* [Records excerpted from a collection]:
Start of Block

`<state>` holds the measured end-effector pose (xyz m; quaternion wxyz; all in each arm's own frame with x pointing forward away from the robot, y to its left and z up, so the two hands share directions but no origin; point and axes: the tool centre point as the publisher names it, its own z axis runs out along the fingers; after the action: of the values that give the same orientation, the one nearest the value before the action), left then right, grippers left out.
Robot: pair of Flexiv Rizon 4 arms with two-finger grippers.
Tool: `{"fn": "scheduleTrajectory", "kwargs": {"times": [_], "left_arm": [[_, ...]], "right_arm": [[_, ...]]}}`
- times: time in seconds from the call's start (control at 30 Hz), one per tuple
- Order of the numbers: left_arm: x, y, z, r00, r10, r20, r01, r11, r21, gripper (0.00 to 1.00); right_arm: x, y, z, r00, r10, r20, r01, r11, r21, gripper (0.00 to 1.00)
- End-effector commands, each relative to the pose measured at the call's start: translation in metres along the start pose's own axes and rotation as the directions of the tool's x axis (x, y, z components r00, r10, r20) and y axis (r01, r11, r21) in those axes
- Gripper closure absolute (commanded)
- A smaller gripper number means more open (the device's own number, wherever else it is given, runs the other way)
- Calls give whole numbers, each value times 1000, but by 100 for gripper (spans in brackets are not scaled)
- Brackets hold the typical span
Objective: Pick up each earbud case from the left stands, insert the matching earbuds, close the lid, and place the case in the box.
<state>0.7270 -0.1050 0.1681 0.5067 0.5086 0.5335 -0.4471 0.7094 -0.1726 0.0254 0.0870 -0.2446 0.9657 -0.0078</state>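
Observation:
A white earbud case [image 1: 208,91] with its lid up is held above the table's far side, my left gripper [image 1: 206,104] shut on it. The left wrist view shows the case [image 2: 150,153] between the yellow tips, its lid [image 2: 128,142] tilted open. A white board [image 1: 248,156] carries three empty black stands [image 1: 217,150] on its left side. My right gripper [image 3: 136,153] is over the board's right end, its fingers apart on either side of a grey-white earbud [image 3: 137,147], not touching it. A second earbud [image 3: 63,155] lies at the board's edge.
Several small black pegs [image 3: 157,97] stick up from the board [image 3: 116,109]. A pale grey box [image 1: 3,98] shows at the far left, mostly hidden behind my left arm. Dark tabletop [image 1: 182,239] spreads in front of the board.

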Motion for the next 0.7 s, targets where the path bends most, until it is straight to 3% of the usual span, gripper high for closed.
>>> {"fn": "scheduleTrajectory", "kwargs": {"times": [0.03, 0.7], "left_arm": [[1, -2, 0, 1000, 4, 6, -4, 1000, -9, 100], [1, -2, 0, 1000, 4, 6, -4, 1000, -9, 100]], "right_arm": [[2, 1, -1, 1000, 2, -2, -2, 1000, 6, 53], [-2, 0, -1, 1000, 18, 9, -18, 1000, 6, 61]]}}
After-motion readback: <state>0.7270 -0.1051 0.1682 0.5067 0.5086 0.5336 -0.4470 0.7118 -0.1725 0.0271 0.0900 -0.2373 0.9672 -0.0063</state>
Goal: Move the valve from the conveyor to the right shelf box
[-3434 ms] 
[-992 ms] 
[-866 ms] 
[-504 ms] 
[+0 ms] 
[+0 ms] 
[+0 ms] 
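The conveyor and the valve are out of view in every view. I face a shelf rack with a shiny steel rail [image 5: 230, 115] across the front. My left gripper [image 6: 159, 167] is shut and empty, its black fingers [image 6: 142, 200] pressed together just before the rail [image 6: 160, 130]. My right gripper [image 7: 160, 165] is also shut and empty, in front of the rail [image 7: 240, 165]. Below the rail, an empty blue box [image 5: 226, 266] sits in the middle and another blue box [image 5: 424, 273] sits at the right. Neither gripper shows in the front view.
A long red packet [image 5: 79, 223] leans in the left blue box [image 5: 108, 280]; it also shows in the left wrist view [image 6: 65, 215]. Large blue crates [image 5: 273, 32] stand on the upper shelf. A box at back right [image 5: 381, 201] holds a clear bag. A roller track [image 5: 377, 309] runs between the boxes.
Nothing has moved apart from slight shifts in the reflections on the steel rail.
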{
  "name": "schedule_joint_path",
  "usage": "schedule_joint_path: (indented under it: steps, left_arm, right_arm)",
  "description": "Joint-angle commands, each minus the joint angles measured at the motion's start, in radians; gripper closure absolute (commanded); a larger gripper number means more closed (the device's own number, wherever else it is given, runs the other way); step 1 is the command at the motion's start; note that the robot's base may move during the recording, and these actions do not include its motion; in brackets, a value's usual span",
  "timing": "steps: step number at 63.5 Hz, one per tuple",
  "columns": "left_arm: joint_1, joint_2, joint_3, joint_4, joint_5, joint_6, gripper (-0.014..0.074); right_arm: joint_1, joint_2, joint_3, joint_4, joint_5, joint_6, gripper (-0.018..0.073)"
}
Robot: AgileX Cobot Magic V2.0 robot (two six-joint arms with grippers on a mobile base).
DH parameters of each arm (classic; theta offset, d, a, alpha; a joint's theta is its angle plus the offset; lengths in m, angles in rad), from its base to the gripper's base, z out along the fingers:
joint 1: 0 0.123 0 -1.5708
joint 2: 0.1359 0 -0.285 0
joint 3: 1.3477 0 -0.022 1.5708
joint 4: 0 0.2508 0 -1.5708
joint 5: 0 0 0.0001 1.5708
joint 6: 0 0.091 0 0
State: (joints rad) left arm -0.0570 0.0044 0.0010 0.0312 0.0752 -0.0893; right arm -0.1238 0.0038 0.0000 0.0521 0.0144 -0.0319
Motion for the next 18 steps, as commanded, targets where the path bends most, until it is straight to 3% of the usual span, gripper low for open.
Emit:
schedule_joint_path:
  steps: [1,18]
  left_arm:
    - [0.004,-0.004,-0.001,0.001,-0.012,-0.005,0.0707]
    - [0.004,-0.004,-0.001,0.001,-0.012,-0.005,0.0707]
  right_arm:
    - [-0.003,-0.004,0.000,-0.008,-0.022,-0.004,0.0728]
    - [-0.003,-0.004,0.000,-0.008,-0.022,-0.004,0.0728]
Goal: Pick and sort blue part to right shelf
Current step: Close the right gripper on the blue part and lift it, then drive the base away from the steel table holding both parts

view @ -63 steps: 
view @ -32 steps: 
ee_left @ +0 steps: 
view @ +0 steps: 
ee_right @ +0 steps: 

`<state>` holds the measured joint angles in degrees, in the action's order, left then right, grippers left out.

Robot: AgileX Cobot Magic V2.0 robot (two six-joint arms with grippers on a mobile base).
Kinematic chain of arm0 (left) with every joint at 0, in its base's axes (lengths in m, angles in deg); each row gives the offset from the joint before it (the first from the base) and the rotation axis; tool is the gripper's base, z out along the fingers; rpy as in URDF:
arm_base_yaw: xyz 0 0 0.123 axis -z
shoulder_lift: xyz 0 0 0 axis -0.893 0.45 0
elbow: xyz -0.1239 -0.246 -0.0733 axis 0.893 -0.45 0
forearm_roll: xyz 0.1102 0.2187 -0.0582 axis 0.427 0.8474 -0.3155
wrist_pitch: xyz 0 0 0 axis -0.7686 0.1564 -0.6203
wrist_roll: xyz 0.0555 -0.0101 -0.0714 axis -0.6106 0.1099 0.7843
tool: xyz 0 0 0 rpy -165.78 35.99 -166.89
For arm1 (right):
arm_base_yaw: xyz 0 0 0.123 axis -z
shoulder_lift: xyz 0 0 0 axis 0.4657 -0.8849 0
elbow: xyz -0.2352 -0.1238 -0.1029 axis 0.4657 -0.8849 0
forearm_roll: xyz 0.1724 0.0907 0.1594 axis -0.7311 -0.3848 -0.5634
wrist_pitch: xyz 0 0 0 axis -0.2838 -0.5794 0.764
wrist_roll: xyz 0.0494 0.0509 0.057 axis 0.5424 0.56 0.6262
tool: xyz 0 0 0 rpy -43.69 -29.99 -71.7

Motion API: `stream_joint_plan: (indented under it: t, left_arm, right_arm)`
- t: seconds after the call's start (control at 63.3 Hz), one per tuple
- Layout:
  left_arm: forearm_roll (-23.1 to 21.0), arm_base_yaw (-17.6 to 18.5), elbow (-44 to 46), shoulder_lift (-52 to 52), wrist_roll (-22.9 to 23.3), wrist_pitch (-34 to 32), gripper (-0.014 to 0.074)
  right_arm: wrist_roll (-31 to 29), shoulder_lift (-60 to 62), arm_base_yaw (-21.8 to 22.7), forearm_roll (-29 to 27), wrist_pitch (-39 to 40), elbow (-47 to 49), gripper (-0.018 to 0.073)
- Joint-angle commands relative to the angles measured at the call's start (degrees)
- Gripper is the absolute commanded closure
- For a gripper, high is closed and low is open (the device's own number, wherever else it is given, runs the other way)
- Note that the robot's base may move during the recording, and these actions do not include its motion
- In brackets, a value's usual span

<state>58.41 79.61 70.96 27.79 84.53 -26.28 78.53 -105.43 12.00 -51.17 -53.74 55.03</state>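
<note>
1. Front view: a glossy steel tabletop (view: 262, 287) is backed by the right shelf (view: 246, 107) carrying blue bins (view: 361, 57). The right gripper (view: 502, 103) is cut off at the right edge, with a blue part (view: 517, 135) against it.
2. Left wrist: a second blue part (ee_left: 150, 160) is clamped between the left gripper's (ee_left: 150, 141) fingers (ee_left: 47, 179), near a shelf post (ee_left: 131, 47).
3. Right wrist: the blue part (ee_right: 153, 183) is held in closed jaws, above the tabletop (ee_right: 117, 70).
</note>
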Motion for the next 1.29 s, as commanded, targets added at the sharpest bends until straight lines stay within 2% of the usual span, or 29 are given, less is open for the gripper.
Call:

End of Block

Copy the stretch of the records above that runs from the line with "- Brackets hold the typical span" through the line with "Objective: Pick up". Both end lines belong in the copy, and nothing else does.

- Brackets hold the typical span
Objective: Pick up each earbud case from the left stands, insert the matching earbuds, close the lid, and place the case in the box.

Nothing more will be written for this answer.